The Johnson-Lindenstrauss lemma is one of the corner stone results in dimensionality reduction. It says that given N, for any set of N,
vectors X \subset R^n, there exists a mapping f : X --> R^m such that f(X) preserves all pairwise distances between vectors in X to within(1 ± \eps) if m = O(\eps^{-2} lg N). Much effort has gone into developing
fast embedding algorithms, with the Fast Johnson-Lindenstrauss
transform of Ailon and Chazelle being one of the most well-known
techniques. The current fastest algorithm that yields the optimal m =
O(\eps{-2}lg N) dimensions has an embedding time of O(n lg n + \eps^{-2} lg^3 N). An exciting approach towards improving this, due to Hinrichs and Vybíral, is to use a random m times n Toeplitz matrix for the
embedding. Using Fast Fourier Transform, the embedding of a vector can
then be computed in O(n lg m) time. The big question is of course
whether m = O(\eps^{-2} lg N) dimensions suffice for this technique.
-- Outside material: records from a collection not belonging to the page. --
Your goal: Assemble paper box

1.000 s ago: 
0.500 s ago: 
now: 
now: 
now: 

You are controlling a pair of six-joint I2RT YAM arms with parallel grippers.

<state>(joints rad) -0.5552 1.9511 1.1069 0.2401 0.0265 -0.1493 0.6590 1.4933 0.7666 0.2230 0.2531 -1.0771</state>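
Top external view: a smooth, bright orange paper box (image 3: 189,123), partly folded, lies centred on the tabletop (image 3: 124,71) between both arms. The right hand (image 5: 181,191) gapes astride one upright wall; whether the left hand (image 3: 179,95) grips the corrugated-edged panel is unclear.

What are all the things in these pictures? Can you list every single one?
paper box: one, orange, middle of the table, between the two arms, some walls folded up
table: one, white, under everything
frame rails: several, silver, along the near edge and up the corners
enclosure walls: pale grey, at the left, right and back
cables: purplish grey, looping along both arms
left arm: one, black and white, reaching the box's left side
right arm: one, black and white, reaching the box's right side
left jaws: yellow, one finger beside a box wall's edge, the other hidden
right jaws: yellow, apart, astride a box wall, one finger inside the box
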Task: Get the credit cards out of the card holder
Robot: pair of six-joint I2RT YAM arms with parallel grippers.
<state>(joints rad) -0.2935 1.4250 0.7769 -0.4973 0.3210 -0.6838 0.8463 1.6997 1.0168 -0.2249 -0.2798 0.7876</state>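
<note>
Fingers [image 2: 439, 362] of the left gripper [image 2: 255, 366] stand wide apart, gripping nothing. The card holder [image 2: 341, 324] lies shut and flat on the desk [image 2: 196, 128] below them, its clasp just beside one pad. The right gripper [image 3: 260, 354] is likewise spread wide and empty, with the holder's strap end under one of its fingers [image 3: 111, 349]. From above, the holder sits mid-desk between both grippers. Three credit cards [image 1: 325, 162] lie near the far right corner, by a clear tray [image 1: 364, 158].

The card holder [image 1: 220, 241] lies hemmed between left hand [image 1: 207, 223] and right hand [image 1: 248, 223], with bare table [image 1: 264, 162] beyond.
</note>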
If
so, this would end a decades long quest to obtain faster and faster
Johnson-Lindenstrauss transforms. The current best analysis of the
embedding of Hinrichs and Vybíral shows that m = O(\eps^{-2} lg^2 N)
dimensions suffice. The main result of this paper, is a proof that
this analysis unfortunately cannot be tightened any further, i.e.,
there exists a set of N vectors requiring m = \Omega(\eps^{-2} lg^2 N)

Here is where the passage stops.